*Required action*
Out of the lines below, please list those that hold the string "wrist".

*Provided data*
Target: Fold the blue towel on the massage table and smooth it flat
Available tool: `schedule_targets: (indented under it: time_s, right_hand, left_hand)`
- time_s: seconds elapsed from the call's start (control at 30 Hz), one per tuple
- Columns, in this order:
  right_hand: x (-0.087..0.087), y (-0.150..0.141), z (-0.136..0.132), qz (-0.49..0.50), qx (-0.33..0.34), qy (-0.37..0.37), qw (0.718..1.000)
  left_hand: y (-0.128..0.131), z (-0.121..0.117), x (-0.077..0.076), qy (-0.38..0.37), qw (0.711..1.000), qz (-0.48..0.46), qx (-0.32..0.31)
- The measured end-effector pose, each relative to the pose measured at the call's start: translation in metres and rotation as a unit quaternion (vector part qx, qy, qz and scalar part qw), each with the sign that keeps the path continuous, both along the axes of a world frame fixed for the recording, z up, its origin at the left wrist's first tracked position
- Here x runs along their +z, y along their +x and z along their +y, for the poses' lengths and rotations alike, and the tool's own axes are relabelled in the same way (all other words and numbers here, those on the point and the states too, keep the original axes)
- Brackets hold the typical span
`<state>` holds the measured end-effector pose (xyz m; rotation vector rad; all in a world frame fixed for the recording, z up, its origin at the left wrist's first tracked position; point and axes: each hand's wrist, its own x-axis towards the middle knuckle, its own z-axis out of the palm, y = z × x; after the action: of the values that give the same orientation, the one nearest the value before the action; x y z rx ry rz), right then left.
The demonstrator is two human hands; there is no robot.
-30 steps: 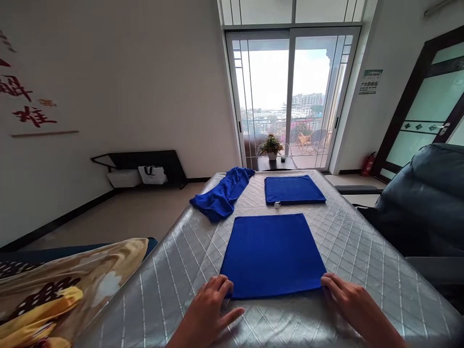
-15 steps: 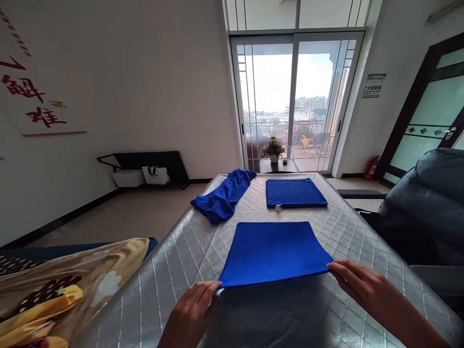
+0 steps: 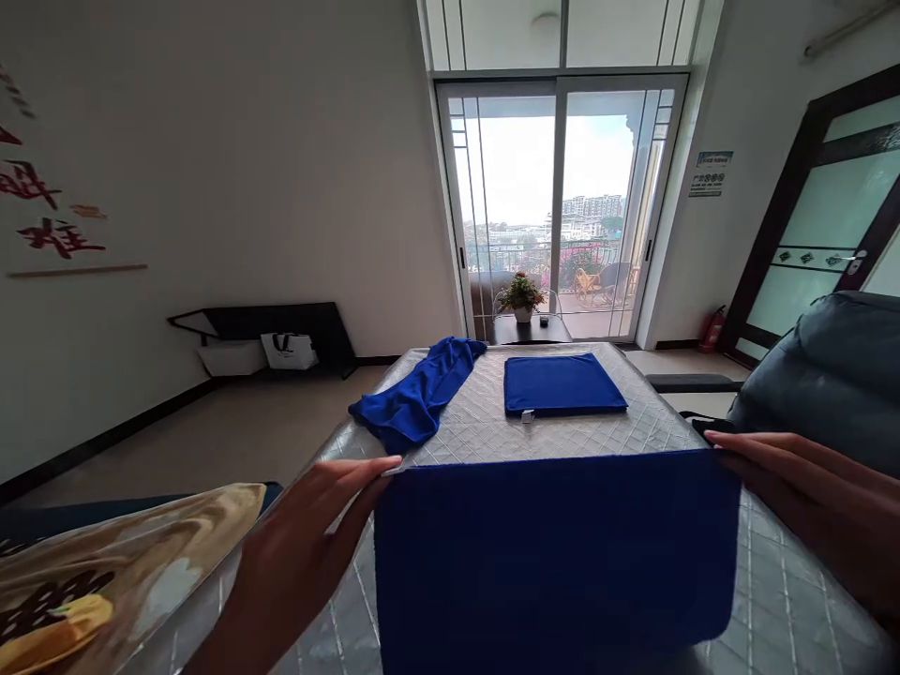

*Solution for this problem*
- The measured end-effector pose, each relative to the pose measured at the call's start: translation in metres and rotation as a unit quaternion (vector part qx, qy, qz and scalar part qw), each with the sign that keeps the path continuous, both along the axes of a world frame fixed for the recording, z up, its origin at the left wrist's first tracked position
`<state>` holds the measured end-effector pose (xyz m; rotation vector rad; all in a world frame fixed for the recording, z up, its origin at the left wrist's first tracked position; point and axes: each hand's wrist, its own x-axis towards the middle knuckle, its own z-axis out of the palm, y = z × x; after the action: of the values that give the same orientation, the one nearest the value before the action; x y z rx ry rz), right then left.

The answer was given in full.